Please restate, word for word, the lines below that begin at the one with "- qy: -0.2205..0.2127" and end at the one with "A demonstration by". Leave out all other lines.
==== Data extract ====
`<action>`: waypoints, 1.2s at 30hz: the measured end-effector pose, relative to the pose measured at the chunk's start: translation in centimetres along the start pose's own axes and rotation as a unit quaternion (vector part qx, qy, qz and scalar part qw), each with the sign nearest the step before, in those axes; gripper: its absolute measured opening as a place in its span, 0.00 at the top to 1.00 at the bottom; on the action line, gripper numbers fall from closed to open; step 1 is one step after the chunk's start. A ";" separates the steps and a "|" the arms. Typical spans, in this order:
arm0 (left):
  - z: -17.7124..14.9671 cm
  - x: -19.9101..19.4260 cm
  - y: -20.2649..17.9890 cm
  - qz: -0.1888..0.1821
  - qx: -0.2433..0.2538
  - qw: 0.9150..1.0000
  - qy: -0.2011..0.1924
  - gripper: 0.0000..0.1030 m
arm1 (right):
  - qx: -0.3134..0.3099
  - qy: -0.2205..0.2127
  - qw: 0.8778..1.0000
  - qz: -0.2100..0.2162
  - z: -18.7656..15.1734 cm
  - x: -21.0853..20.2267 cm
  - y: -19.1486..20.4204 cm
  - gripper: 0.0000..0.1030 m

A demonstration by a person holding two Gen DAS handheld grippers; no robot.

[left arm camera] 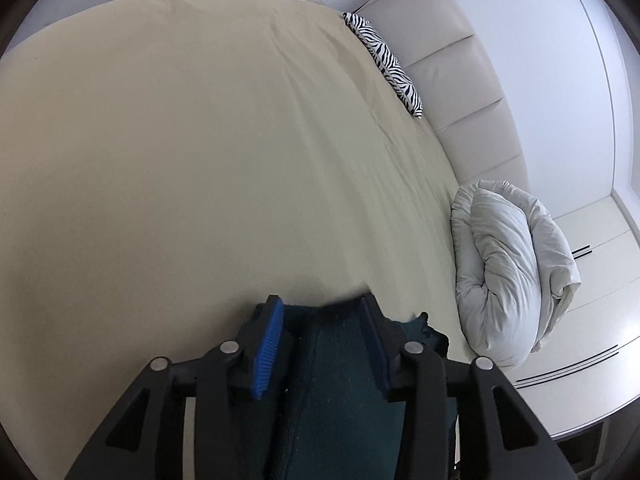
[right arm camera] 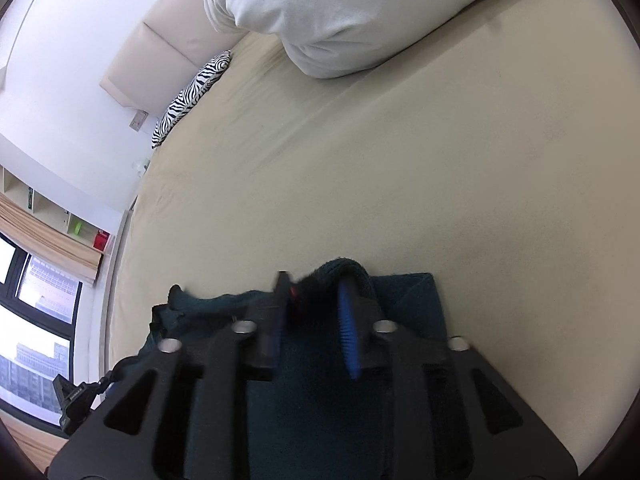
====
Your response >>
  - qy: -0.2205..0.2127
  - qw: 0.8778..1.0000
  - qz: -0.2100..0.2162
  - z: -18.7656..15.1734 cm
  - x: -21.0853..20.2267 cm
  - y: -19.1486..20.4204 cm
  - gripper: 0.0000..0.1030 m

A demonstration by a person holding two Gen DAS handheld grippers; no robot.

This exercise has now been finished.